As for partnership, Keep Britain Tidy is quite right to say that we all need to work together to achieve this. It’s no use keeping the blinkers on and saying “our responsibility stops just there – thereafter it’s YOUR responsibility”. The manifesto gives the example of local authorities and Primary Care Trusts working together creatively to ensure that local areas are attractive enough for people to want to take exercise in them.

And, finally, personal responsibility. This is, in many ways, the most challenging of Keep Britain Tidy’s suggestions. This is about encouraging behaviour change in ordinary people so that, rather than dropping their litter on the ground for someone else to pick up, they make the transition to taking their rubbish home with them. We need to make it easy for people to do the right thing and so we need to ensure that there are enough litter bins in the right places and that they are emptied often enough. But, when all is said and done, we need to change people’s behaviour so that they don’t drop litter in the first place.
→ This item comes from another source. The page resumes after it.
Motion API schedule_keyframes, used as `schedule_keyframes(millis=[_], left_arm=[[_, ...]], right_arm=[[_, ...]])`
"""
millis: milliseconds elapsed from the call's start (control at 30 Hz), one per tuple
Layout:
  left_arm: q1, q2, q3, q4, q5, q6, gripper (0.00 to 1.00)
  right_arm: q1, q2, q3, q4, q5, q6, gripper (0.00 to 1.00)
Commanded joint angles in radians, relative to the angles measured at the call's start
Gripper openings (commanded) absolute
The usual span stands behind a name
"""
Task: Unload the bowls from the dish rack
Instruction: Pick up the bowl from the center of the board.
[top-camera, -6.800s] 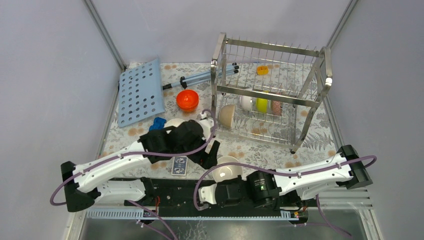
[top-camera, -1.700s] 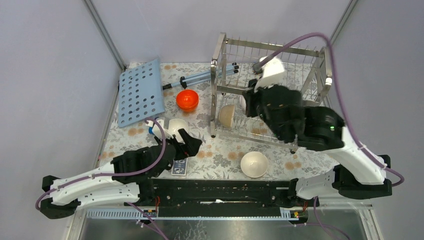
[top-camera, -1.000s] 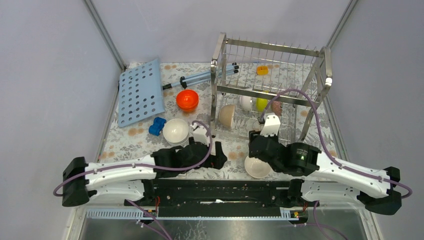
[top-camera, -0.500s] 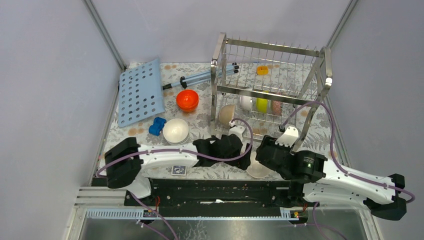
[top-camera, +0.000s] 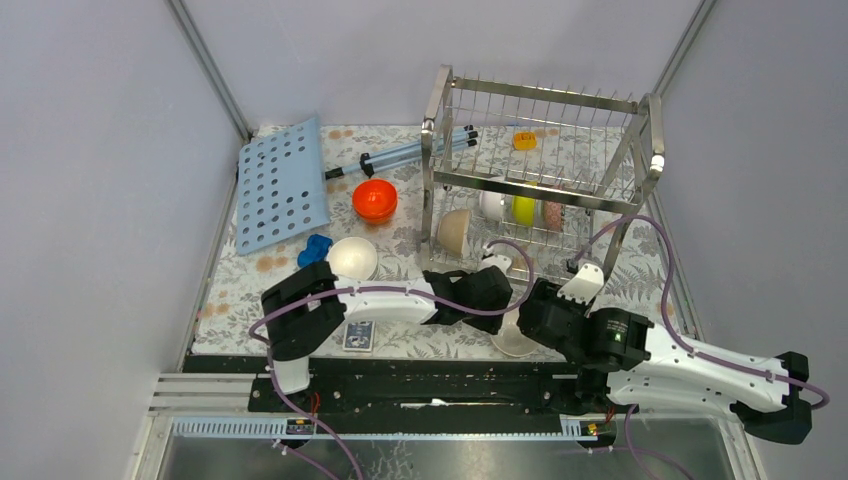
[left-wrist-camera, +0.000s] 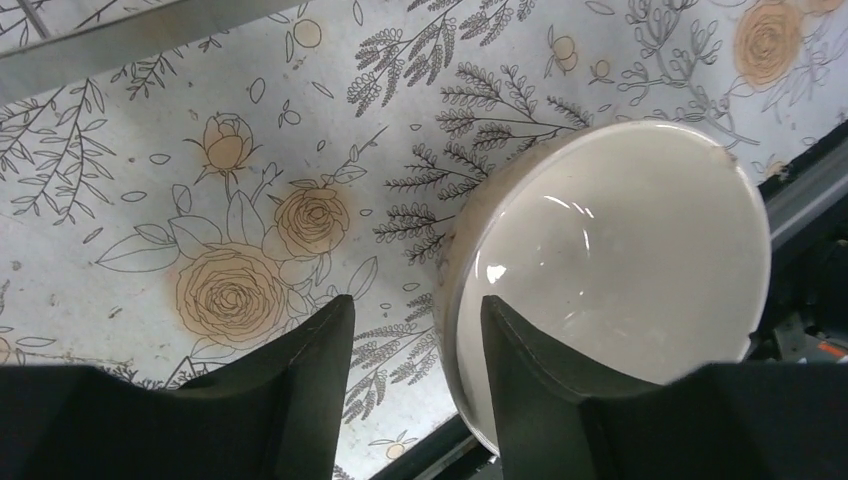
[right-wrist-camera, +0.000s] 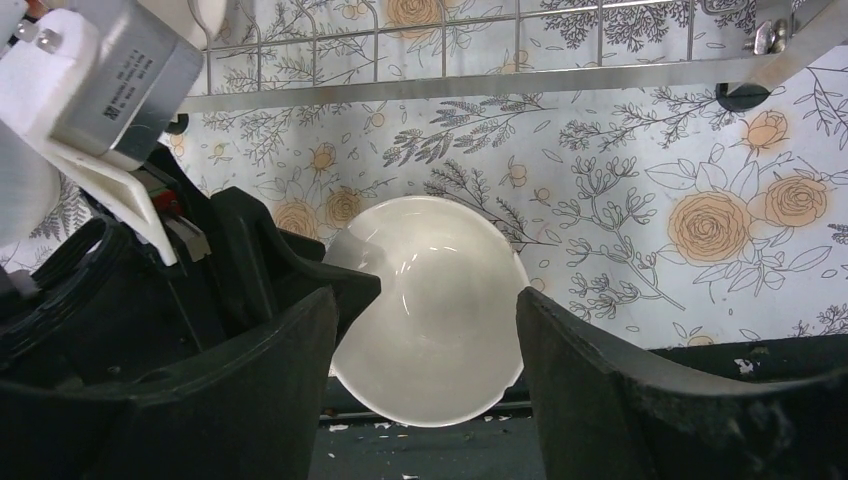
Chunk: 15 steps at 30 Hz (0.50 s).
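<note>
While we are hovering just in front of the dish rack, our left gripper is standing with its fingers apart, straddling the rim of the white bowl there. Our right gripper is hanging over the same bowl, its fingers also spread wide and clamping nothing. A tan bowl is resting inside the rack's lower tier.

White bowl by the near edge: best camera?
Right wrist: nearly the whole white bowl is in frame, one side hidden by the left gripper. Left wrist shows it close but cut off below. Top external: only a sliver shows.
</note>
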Motion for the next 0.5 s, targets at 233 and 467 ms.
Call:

Keep Britain Tidy concludes that “We can only succeed together”. And that, I suggest, is the key point here. We have moved beyond the point where it is a question of blaming the government, or any other body, for the fact that the people of England drop enough litter each year to cause around £780 million pounds to have to be spent annually on clearing it up. This is an issue that should concern all of us and, more to the point, that every single one of us has the capability of helping to put right. So let’s all do our bit, whether by being a campaigner or an active member of a volunteer litter group. “This is our home”, as Keep Britain Tidy says – most of us wouldn’t keep trashing our own home, so let’s show people how wrong it is to keep trashing our country.